Work to be completed: What you write must match, character for character, the lines from the one with "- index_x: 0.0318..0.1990" down to the one with "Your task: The" in the listing below, minus its pictures.

=======

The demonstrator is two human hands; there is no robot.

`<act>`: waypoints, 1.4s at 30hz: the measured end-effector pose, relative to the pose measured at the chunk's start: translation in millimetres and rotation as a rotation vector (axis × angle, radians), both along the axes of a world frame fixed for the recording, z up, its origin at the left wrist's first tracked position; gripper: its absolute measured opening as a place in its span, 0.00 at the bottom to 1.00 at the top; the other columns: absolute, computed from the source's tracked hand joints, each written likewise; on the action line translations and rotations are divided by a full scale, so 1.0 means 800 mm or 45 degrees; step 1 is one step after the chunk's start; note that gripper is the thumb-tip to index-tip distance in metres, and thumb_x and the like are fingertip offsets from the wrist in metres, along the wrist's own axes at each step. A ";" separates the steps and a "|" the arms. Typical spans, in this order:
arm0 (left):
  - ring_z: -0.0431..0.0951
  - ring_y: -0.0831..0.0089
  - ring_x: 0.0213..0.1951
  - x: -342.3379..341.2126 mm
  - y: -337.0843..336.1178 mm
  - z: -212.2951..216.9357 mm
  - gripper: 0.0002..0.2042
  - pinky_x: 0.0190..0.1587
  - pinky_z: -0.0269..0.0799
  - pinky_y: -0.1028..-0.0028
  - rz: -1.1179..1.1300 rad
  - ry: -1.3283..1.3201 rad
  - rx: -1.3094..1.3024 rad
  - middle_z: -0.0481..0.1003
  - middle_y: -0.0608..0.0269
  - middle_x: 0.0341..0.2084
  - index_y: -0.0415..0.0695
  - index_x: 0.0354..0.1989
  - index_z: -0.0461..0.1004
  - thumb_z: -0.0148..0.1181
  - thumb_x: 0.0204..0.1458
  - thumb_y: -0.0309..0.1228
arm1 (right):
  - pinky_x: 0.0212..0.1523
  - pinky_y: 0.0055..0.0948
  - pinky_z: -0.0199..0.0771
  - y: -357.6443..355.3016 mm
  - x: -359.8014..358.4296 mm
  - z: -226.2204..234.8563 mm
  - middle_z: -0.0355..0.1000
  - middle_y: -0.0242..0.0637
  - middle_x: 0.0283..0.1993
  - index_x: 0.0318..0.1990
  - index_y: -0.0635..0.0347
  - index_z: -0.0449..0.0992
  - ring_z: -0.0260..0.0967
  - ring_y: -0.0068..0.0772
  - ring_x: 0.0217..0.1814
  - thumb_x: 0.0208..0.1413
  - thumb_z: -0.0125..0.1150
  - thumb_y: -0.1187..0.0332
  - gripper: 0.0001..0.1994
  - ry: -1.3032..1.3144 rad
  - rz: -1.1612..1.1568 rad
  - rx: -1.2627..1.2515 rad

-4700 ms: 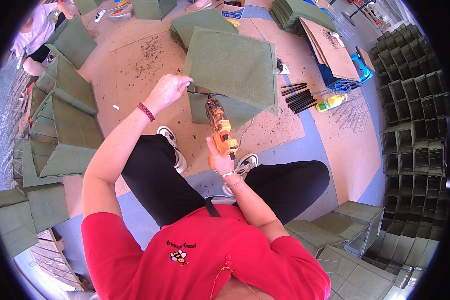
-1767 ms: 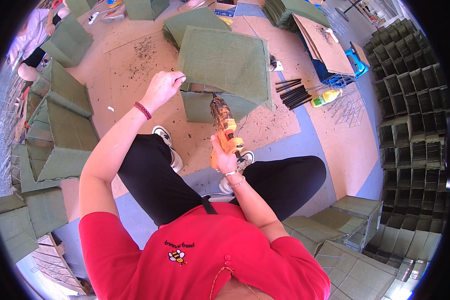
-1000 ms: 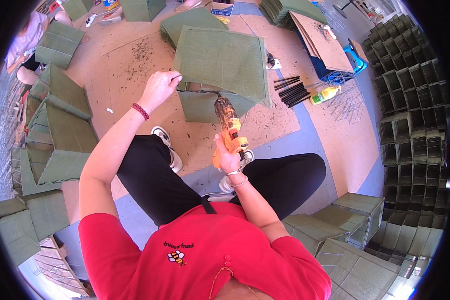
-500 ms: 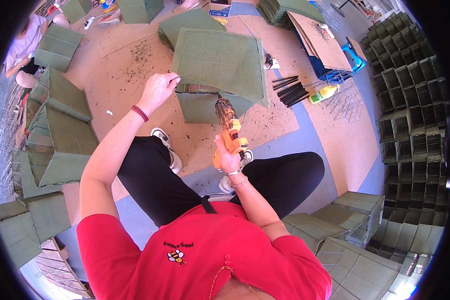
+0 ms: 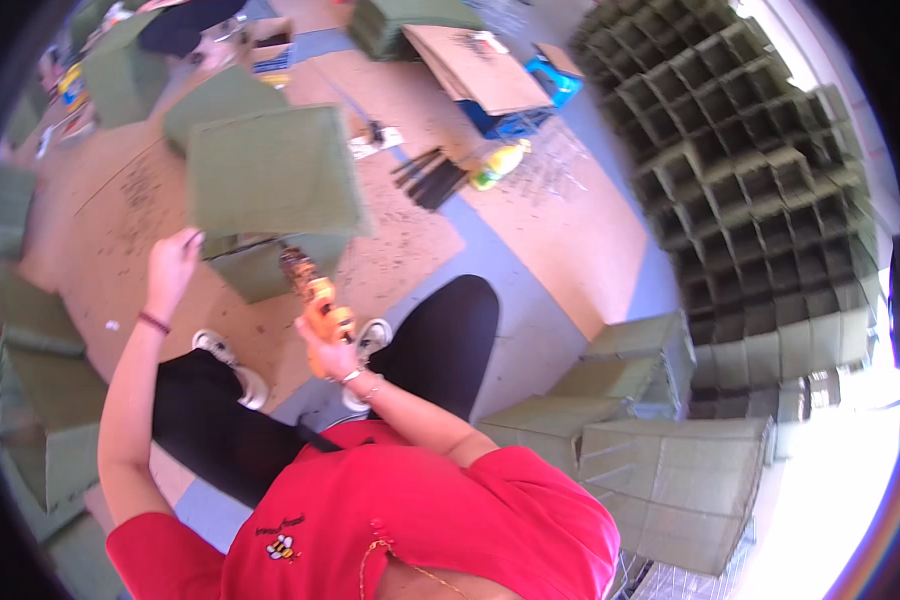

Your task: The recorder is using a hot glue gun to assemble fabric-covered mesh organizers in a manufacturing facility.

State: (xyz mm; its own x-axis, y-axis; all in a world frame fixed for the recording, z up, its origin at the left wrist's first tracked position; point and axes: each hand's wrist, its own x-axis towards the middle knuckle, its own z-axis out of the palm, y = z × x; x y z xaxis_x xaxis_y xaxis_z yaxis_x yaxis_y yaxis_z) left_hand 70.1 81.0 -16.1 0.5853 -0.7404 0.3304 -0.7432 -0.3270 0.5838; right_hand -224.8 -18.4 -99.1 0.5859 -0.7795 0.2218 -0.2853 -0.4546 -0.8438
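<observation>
My left hand (image 5: 173,262) is closed, its fingertips pinched at the near left corner of a square green fabric panel (image 5: 275,175). The panel lies tilted over a green fabric-covered box (image 5: 260,272) on the floor between my feet, with a narrow gap along the near edge. In my right hand (image 5: 330,352) is an orange glue gun (image 5: 320,300), its front part crusted dark. The nozzle points into that gap, close to the panel's underside; whether it touches cannot be made out.
Black sticks (image 5: 432,178) and a yellow bottle (image 5: 498,165) lie to the right. Brown boards on a blue crate (image 5: 480,75) stand beyond. Stacked green boxes (image 5: 740,200) line the right side. More green boxes (image 5: 55,400) flank my left, others (image 5: 670,480) my right.
The whole view has swung to the right, so everything sits farther left in the picture. Both hands keep their places at the panel and the box gap.
</observation>
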 end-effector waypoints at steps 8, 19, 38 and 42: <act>0.73 0.53 0.24 -0.017 -0.053 0.024 0.06 0.29 0.69 0.59 -0.026 -0.144 0.036 0.73 0.51 0.19 0.46 0.28 0.75 0.53 0.50 0.32 | 0.33 0.22 0.68 -0.020 0.000 0.017 0.71 0.28 0.33 0.36 0.60 0.72 0.67 0.19 0.34 0.49 0.64 0.65 0.11 -0.385 -0.009 0.849; 0.74 0.53 0.25 -0.017 -0.046 0.026 0.07 0.29 0.70 0.60 -0.001 -0.204 0.010 0.74 0.51 0.20 0.44 0.28 0.75 0.53 0.50 0.32 | 0.33 0.24 0.67 -0.016 0.008 0.027 0.70 0.28 0.31 0.36 0.61 0.71 0.66 0.21 0.32 0.51 0.61 0.66 0.09 -0.381 0.081 0.760; 0.73 0.53 0.23 -0.013 -0.042 0.020 0.07 0.29 0.69 0.62 0.010 -0.215 0.002 0.72 0.51 0.18 0.43 0.28 0.75 0.53 0.51 0.31 | 0.38 0.22 0.69 -0.022 0.003 0.020 0.70 0.30 0.34 0.40 0.62 0.71 0.68 0.21 0.36 0.51 0.61 0.68 0.11 -0.300 0.018 0.792; 0.73 0.53 0.23 -0.018 -0.045 0.025 0.07 0.29 0.69 0.62 0.023 -0.183 0.016 0.72 0.51 0.18 0.43 0.28 0.75 0.53 0.51 0.32 | 0.35 0.24 0.68 -0.017 0.006 0.026 0.70 0.30 0.33 0.37 0.62 0.71 0.67 0.22 0.34 0.52 0.61 0.67 0.10 -0.356 0.052 0.811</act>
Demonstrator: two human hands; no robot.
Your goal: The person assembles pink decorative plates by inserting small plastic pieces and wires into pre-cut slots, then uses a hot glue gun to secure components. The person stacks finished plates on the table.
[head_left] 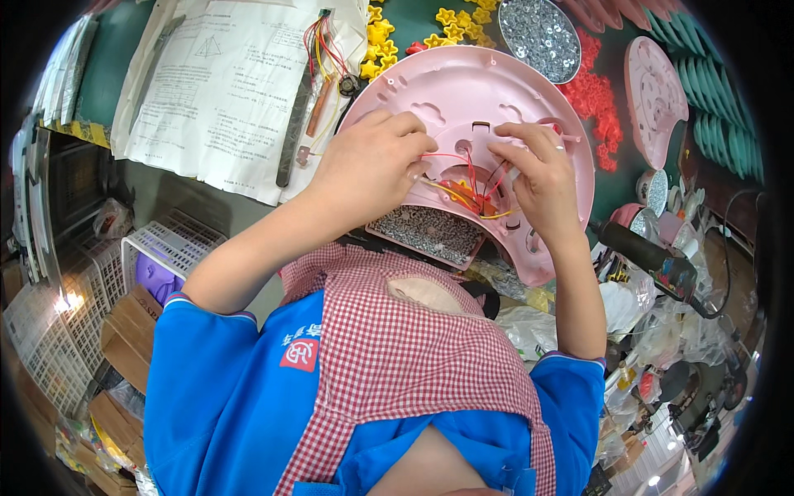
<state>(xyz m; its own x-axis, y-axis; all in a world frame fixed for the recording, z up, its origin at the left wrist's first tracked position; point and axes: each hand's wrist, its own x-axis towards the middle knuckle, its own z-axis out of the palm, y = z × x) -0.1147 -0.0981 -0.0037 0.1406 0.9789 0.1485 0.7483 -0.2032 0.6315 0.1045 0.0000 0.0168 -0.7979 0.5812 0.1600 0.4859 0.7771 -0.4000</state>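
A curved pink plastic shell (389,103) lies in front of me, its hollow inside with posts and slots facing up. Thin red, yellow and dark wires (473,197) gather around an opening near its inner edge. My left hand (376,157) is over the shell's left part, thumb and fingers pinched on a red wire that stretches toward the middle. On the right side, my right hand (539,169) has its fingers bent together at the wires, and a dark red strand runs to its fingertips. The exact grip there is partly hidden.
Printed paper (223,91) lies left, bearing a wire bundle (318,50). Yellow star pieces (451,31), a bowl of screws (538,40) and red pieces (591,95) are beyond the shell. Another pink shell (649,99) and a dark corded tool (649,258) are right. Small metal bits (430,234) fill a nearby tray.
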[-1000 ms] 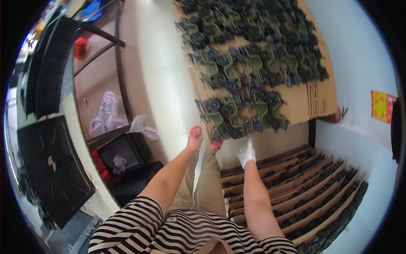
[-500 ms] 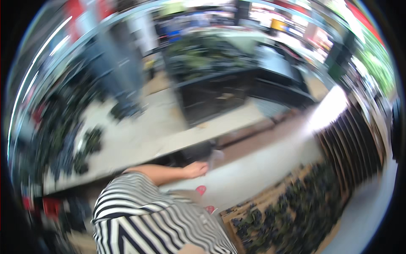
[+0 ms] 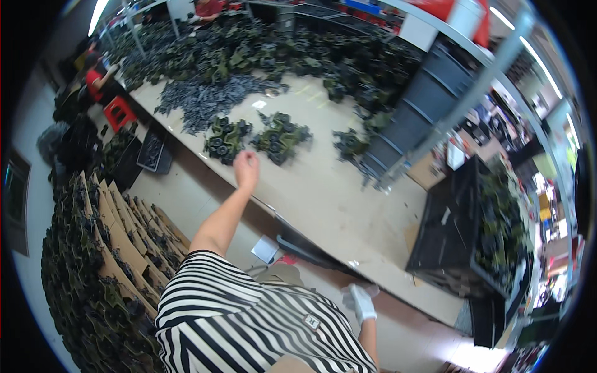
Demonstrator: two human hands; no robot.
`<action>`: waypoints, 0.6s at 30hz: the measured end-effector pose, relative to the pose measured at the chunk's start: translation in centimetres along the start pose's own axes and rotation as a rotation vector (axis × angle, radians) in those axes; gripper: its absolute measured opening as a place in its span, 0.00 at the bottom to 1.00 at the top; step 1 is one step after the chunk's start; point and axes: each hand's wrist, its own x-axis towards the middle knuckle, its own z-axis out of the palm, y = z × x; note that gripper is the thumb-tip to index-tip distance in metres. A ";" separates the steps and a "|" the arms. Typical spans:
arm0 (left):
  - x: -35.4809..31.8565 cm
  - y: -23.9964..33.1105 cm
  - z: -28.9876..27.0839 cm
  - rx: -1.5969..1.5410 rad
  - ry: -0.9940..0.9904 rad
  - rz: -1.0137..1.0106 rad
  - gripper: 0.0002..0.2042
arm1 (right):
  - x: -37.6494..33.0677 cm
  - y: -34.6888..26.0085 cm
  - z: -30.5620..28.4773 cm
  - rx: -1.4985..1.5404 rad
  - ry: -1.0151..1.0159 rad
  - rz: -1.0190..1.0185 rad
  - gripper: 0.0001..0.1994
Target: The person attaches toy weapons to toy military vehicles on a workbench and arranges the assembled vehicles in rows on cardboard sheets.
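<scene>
A person in a striped shirt reaches the bare left hand [image 3: 246, 168], fingers loosely curled and grasping nothing, over a long workbench [image 3: 329, 193], just short of two clusters of dark green plastic parts [image 3: 258, 138]. The right hand [image 3: 360, 301], in a white glove, hangs low beside the bench edge, fingers relaxed and empty.

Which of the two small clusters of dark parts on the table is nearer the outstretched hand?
The right cluster, just beyond the left hand; the left cluster lies farther off.
</scene>
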 end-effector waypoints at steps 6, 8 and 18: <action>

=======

Problem solution:
  - index_x: 0.0318..0.1990
  - index_y: -0.0635..0.0347
  - index_z: -0.0449..0.0992
  - ring_z: -0.0260..0.0967
  - ring_y: -0.0068..0.0772
  - ring_x: 0.0217..0.1814
  - thumb_x: 0.0208..0.1413
  - thumb_z: -0.0125..0.1150
  - thumb_y: -0.1187..0.0332
  - gripper: 0.0001..0.1994
  - ry: -1.3032..1.3144 rad
  - rz: -1.1612..1.1568 rad
  - rx: -1.2627..1.2515 rad

-4700 ms: 
-1767 ms: 
-1000 ms: 
-500 ms: 
+0 ms: 

Your task: The recorder is using a hot glue gun to assemble fabric-covered mesh organizers in a manufacturing facility.

Nothing more is required for this exercise.